Data-Efficient Reinforcement Learning with Self-Predictive Representations

As we see in the blog, policy similarity metric (PSM) uses a specially designed bisimulation relation to force representation network to learn the transition dynamics. This blog will give a brief overview of another method, self-predictive dynamics, which learns about transition dynamics in a more explicit way.

The goal of SPR is to improve the sample-efficiency with self-supervised process. This leverages limitless training signals from self-predictive process. The very high level idea is: the representation component of the architecture will predict a piece of future trajectory, then we minimize the gap between predicted future state and the real future state. The trained representations will be later fed to q-learning head as the input of Rainbow. Intuitively, the representation is forced to understand the environment dynamic.

Let’s have a closer look.

As you can see, the architecture consists of 4 major parts and a RL head. Namely: the online encoder, the target encoder, the convolutional transition model and the projections. We will see each part in detail.

Online Encoder: online encoder $f_o$ transforms observed state $s_t$ into representation $z_t:=f_o(s_t)$.
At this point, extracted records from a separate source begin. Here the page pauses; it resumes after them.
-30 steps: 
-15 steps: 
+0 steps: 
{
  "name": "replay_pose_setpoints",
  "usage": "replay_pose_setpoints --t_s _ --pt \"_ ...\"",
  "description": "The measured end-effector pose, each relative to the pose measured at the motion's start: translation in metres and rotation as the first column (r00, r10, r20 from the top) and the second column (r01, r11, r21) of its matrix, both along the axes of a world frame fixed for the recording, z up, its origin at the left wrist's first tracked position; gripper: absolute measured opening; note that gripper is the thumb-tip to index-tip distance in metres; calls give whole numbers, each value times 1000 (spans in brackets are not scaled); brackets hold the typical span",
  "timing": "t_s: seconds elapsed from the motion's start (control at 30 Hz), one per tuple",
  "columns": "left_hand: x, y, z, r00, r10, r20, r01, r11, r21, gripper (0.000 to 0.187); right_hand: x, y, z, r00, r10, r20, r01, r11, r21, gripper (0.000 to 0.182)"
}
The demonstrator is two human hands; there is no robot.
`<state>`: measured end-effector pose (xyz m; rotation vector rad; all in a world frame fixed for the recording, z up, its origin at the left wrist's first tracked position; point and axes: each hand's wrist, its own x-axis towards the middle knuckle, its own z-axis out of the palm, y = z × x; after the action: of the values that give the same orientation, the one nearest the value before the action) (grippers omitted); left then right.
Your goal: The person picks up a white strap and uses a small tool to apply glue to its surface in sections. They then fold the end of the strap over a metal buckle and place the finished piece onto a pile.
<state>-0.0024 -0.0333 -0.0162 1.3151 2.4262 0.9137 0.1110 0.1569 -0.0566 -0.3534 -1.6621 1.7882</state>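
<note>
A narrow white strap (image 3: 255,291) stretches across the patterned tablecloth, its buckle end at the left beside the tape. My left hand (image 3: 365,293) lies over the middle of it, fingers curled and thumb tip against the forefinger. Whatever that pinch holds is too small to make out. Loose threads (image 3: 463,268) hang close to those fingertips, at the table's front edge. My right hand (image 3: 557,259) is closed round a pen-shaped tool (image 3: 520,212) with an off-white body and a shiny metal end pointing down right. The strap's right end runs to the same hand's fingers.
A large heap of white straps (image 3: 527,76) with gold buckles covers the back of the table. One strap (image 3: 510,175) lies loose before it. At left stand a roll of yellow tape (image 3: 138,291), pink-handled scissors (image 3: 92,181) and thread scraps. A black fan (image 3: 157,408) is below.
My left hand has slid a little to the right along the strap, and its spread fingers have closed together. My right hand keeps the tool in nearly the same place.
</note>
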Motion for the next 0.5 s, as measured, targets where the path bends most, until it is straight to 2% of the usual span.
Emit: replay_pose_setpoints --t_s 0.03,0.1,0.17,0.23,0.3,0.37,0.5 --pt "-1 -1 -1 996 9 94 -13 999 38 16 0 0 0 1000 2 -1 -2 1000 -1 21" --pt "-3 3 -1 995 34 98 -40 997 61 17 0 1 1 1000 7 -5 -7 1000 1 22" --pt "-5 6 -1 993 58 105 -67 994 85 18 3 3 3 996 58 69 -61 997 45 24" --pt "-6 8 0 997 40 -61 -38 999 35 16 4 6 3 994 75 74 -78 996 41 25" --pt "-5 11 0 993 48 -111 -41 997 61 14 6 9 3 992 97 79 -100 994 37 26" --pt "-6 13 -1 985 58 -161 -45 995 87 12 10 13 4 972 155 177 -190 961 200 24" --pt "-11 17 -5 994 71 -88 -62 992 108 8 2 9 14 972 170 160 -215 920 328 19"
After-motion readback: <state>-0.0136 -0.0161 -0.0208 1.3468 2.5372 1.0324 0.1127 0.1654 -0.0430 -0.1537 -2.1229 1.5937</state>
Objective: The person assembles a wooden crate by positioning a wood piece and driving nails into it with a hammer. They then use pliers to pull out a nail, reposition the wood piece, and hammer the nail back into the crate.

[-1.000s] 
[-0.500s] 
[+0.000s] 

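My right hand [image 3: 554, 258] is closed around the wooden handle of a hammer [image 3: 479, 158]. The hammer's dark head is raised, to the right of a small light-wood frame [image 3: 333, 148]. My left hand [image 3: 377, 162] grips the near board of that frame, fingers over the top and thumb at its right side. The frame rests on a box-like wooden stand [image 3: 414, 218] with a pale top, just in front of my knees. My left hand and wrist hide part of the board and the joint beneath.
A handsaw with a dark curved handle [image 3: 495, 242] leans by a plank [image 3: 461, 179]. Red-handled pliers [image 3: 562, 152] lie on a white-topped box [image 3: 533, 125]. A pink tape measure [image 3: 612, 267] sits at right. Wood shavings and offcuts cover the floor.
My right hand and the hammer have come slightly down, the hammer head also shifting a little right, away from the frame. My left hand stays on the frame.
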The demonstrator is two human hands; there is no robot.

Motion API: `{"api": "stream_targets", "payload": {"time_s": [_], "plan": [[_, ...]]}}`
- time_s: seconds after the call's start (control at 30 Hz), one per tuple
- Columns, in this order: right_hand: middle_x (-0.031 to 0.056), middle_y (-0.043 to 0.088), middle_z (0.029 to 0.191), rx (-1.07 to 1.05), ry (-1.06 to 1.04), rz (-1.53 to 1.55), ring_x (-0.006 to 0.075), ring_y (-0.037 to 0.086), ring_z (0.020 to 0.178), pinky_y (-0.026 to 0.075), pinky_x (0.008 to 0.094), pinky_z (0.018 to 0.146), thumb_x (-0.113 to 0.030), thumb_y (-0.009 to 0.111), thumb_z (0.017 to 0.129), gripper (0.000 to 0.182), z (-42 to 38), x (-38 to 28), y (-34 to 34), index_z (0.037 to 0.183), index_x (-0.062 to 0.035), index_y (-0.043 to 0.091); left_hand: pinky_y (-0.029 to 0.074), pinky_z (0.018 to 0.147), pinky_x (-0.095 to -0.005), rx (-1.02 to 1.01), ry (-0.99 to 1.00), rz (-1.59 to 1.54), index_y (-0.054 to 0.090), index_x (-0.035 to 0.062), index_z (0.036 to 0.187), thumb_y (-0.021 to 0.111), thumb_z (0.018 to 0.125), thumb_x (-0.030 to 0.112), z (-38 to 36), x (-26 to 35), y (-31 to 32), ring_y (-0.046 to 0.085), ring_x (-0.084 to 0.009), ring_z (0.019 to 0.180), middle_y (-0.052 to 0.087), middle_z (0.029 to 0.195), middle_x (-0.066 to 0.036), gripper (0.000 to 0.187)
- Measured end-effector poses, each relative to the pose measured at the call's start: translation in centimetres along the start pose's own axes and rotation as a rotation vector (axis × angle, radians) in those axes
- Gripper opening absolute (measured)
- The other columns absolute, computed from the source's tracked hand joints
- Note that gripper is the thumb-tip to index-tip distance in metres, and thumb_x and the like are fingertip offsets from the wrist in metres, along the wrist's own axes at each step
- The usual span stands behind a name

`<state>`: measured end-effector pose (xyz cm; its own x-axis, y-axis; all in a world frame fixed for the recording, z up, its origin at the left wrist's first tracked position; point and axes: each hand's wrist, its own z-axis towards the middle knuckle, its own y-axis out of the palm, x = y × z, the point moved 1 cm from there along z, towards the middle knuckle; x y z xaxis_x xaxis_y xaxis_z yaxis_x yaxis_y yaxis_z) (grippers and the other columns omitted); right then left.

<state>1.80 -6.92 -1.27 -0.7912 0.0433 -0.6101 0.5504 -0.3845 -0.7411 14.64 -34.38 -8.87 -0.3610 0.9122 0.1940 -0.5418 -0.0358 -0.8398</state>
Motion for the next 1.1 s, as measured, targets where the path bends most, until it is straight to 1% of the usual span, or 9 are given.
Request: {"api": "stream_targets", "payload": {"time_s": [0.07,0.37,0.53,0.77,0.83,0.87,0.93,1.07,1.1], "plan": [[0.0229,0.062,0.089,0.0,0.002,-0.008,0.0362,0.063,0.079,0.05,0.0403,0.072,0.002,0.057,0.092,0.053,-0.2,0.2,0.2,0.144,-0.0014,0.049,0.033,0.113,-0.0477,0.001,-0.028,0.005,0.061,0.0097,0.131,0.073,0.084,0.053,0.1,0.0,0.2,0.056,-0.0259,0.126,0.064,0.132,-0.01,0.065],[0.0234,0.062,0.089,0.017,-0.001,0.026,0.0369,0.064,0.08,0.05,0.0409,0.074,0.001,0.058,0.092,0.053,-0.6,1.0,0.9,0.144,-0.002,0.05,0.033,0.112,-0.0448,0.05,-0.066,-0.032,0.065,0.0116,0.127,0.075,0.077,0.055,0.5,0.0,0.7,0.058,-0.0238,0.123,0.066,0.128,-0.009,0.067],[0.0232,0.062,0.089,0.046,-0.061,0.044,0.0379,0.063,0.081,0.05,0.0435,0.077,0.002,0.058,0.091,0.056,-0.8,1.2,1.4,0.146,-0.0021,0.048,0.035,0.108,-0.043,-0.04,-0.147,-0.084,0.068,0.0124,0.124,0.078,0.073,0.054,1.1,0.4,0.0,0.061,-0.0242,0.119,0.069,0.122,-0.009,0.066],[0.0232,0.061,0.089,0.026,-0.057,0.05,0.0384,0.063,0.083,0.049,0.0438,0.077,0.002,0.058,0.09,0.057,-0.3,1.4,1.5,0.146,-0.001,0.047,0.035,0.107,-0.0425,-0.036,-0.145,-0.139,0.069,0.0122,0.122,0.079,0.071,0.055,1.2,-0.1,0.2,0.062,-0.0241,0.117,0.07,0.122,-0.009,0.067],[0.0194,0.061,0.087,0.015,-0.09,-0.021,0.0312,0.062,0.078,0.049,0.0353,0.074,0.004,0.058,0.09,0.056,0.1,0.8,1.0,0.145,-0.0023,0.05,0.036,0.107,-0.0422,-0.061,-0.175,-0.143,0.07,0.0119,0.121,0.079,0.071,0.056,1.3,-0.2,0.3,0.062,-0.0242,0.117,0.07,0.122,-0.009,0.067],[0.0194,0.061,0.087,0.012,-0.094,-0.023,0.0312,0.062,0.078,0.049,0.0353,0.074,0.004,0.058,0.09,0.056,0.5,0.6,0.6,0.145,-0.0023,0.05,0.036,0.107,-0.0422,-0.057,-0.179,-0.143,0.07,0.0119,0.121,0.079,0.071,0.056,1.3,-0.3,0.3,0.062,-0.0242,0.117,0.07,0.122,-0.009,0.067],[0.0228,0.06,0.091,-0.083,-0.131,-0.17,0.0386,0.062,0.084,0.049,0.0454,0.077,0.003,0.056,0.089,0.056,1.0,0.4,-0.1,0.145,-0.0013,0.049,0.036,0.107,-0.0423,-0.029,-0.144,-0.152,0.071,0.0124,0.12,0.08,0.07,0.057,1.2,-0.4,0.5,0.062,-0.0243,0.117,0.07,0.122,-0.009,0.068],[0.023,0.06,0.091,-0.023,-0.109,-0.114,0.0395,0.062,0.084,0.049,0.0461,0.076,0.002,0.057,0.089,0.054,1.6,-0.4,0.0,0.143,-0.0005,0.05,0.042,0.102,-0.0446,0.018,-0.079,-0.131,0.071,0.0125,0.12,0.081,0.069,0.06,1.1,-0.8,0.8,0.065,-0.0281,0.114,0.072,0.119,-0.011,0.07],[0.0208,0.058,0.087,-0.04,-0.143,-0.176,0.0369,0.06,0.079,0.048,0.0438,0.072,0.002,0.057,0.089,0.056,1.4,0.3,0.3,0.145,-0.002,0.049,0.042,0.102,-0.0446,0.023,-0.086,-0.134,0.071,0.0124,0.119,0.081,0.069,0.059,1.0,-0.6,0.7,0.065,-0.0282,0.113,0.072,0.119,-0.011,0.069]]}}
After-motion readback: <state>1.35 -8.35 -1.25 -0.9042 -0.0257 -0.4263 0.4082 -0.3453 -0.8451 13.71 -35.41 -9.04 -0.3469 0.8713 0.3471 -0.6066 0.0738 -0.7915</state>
Target Encoder: target encoder $f_m$ is very similar to the online one, but it’s not a ’trained’ network and will not be updated with back-propagation. The target encoder computes the representation of future states via exponential moving average (EMA): denote parameters of $f_o$ as $\theta_o$, parameters of $f_m$ as $\theta_m$, the EMA rule is: $$\theta_m \leftarrow \tau \theta_m + (1-\tau) \theta_o$$

Conv. Transition Model: the convolutional transition model is an action-conditioned model. Its function is to generate a sequence of $K$ predictions for $\tilde{z_{t+1:t+K}}$. We compute $\hat{z_{t+k+1}}:=h(\hat{z_{t+k}},a_{t+k})$ iteratively starting from $\hat{z_t}:=z_t:=f_o(s_t)$. We then compute the ‘real’ representations $\tilde{z_{t+1:t+K}}$ with $f_m$ and $s_{t+1:t+K}$. The actions and $s$s are sampled from ‘real’ interactions.

Projection: 2 projection heads are used: online projection head $g_o$ and target projection $g_m$. They project the representations into a smaller latent space. Notice that, there’s a additional prediction head $q$ applied to online projections to predict the target projection. $$\hat{y_{t+k}}:=q(g_o(\hat{z_{t+k}}))$$

$$\tilde{y_{t+k}}:=g_m({\tilde{z_{t+k}}})$$

After constructing all projections required, we compute the self-predictive loss by summing up all minus-cosine-smiliarity of all time steps in (t+1) to (t+K)

The SPR loss is integrated into the RL loss as an aux loss. And the algorithm is like the following:


Given the paper’s intense discussion about implementation detail and choices of hyperparameters, methods & design, it might be a hard-to-train algorithm. Compared with other works which simply transfer SSL/RepreL methods to RL, the paper fully consider the sequential property of RL problems, which seems to be promising.